Grupo Argos
- Type: Sociedad Anónima
- Traded as: BVC: GRUPOARGOS BVC: PFGRUPOARG
- Industry: Conglomerate
- Founded: 1934
- Headquarters: Medellín, Colombia
- Key people: Jorge Mario Velasquez, (CEO)
- Products: Cement, Concrete, Utilities, Real estate, Infrastructure
- Revenue: US$3.7 billion(2012)
- Net income: US$194.3 million (2012)
- Number of employees: 12,656 (2015)
- Subsidiaries: Cementos Argos Celsia Odinsa
- Website: www.grupoargos.com

= Grupo Argos =

Colombian conglomerate

Grupo Argos S.A is a Colombian conglomerate with large investments in the cement and energy industries. Its cement company Argos has operations in Colombia, the United States, Panama, Honduras and the Caribbean. Celsia, its energy company, owns hydro, thermal, and wind power generation plants in Colombia, Panama, and Costa Rica and distributes energy to more than 500.000 customers in Colombia. Grupo Argos also has investments in port facilities and real estate in Colombia.

==Cementos Argos S.A==

Cementos Argos S.A is a Colombian construction materials producer, leader in the cement market in Colombia; it is the fourth largest cement producer in Latin America, and the only producer of white cement in Colombia. Argos has investments in Panama, Honduras, Haiti and the Dominican Republic. It is the second largest concrete producer and the fourth largest cement producer in the United States and it exports cement and clinker to 27 countries around the world. Argos competes with Cemex, Votorantim Cimentos, InterCement, Holcim and other cement companies.

Argos has four ports in the U.S. and four in Colombia as well as two in Venezuela, one in Panama, on in the Dominican Republic and one in Haiti. In Colombia, Argos is the largest transporter of land cargo. Argos has 14 cement producing plants, of which 11 are located in Colombia and the rest are in Panama, Haiti and the Dominican Republic. Four of the 11 Colombian plants are located in the northern area of Colombia and are dedicated to export, while for domestic demand there are 7 plants located in the Departments of Antioquía, Cundinamarca, Valle, Boyacá, and Santander.

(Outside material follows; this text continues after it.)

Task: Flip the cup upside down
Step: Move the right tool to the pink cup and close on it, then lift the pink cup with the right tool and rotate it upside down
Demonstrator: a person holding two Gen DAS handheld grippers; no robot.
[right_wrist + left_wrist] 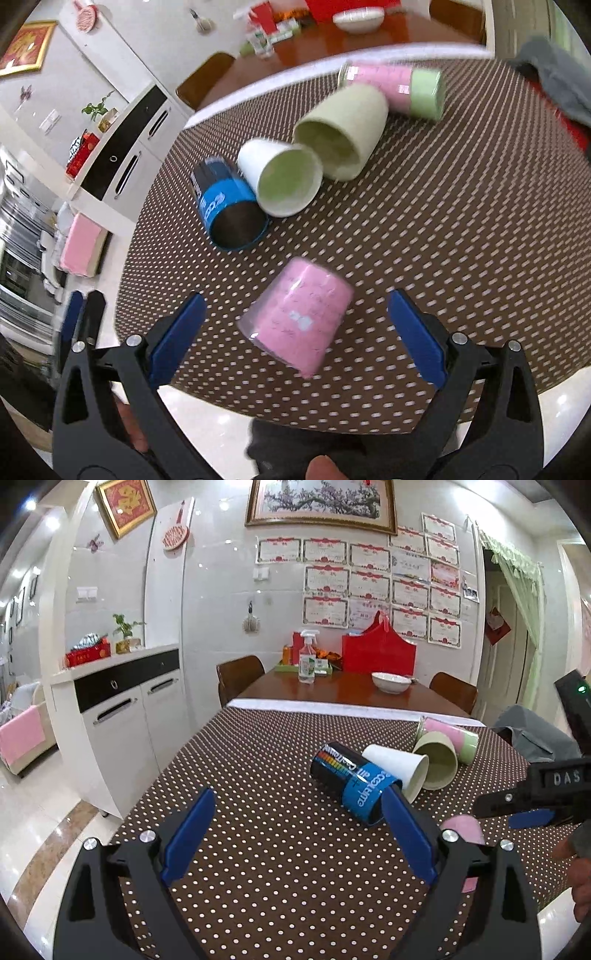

While Colombia is where Argos produces the most cement, the United States is where Argos has its largest concrete production capacity (8.9 million cubic meters per year). There are 134 concrete production plants and 1,350 mixers. Argos' concrete production capacity in Colombia is only 1.7 million cubic meters per year, with 40 plants and 230 mixers.

In 2008, Argos had a market capitalization of over $3.5 billion US dollars and income of over $1,955 million US dollars. The geographic origin of this income is 44% from Colombia, 34% from the United States, 9% from Latin America and 13% from other businesses. In terms of business, 47% comes from concrete, 40% from cement and 13% from others.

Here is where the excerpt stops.